The Norwegian State Educational Loan Fund (Statens lånekasse for utdanning) is a government agency that allocates loans and grants to Norwegian and certain foreign students for their education. Lånekassen was established in 1947.

Lånekassen is organized under the Ministry of Education and Research (Kunnskapsdepartementet). The Ministry decides the regulations for the allocation of financial support, and for the repayment of loans.

== Objectives ==
Lånekassen's objectives for educational support are:

- to provide equal opportunities for education regardless of economic and social background, geographical location, age, gender, or physical disabilities;
- to ensure that society and the workforce have access to competence;
- to secure a satisfactory learning environment and make studies more efficient.

==Organization==
- Lånekassen's head office is in Oslo and there are branch offices in Stavanger, Trondheim, and Ørsta.
- As of January 2024, Lånekassen has just over 400 permanent employees.

==History==

- Lånekassen was established in 1947 as an extension of a number of welfare schemes for students.
- In its first year, NOK 3.3 million was given in loans to about 2,200 students.
- Since the late 1950s, support has also been given for upper secondary education.
- Means testing of parents before giving support for higher education was abolished in about 1970.
- Large-scale computer systems for the mass processing of applications were developed during the 1980s and 1990s.
- Changes were made in connection with the quality reform of higher education and grants became dependent on the examination results of each individual student.
- In 2001, it became possible to apply for support electronically, and from 2005 it became possible to sign the acknowledgement of debt electronically.
- Since 2009, pupils and students have only been able to apply for support electronically, rather than on paper.
- Between 2004 and 2015, Lånekassen was in the process of a renewal programme.
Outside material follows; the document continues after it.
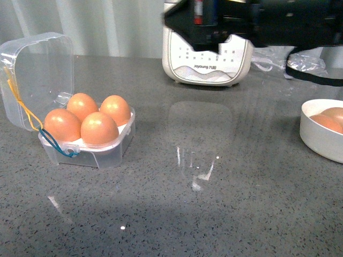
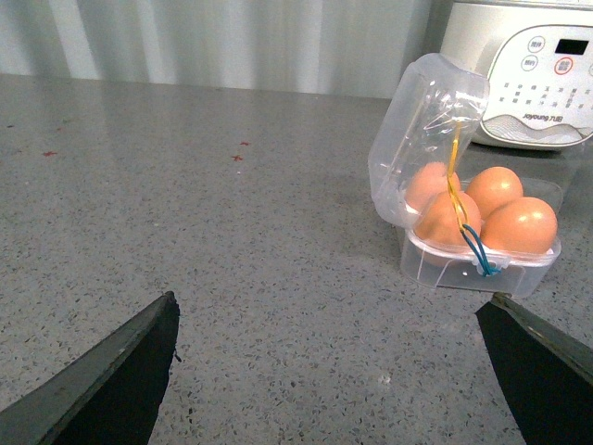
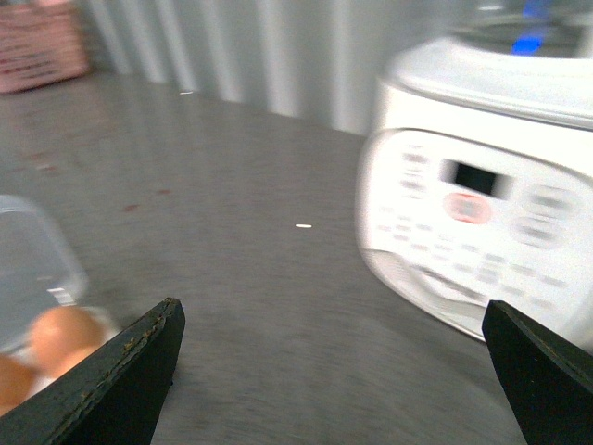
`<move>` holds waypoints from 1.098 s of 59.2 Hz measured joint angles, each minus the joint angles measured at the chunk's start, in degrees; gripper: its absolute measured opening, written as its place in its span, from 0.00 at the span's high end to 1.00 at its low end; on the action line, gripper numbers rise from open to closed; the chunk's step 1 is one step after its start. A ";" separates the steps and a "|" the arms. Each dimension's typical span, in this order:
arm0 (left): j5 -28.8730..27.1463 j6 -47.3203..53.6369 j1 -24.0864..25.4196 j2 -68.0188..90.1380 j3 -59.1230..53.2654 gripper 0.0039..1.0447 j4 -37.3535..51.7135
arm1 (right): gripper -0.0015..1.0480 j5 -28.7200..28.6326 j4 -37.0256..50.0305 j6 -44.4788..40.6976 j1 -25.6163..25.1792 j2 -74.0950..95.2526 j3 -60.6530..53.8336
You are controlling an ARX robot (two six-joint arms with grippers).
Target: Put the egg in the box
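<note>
Box [image 1: 88, 144] on counter [image 1: 214, 203] holds four eggs [image 1: 99, 128], lid [image 1: 37, 69] open. Right claw [image 3: 329, 311] apart, empty, high, well right of it; left claw [image 2: 331, 298] apart, empty, box near.

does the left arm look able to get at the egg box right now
Probably yes: the box sits ahead of the open left tool, with only bare counter between them.

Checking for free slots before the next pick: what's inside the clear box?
Four brown eggs fill the box, its lid standing open. No free slot shows. Whatever sits beneath the eggs is covered by them.
</note>
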 joint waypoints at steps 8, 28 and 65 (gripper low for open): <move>0.00 0.00 0.00 0.00 0.00 0.06 0.00 | 0.07 13.40 5.27 -4.92 -8.28 -8.98 -10.19; 0.00 0.00 0.00 0.00 0.00 0.06 0.00 | 0.24 21.38 -1.97 -6.25 -15.61 -29.88 -23.26; 0.00 0.00 0.00 -0.04 0.00 0.06 0.00 | 0.97 21.18 -11.98 -1.90 -15.37 -64.24 -48.54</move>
The modernisation was organized in the renewal programme LØFT (Lånekassens ønskede framtid). The programme involved several projects, the largest of which was to replace the entire customer and case handling solution. The objectives of the renewal were better and more targeted information for customers and partners, increased opportunities for self-service solutions and more automation and streamlining. Today, the customers - both students/pupils and customers who are repaying their loans - are almost totally digital.

==Key figures 2017==
- As of 31.12.2017 Lånekassen had 1.087.500 customers. 672,865 of the customers have started their repayment.
- 436,100 students and pupils applied for financial support for the academic year 2016–2017.
- In 2017, Lånekassen processed approximately 843,000 applications for educational support and payment relief/waiver.
- NOK 3.7 billion in grants and NOK 24.2 billion in loans were allocated to the students during the academic year 2016–2017. About NOK 6.3 billion of the allocated loans are expected to be converted into educational grants (the conversion occurs after passing examinations/completing the course of education).
- The lending portfolio (outstanding educational debt) represents approximately NOK 173.8 billion in total.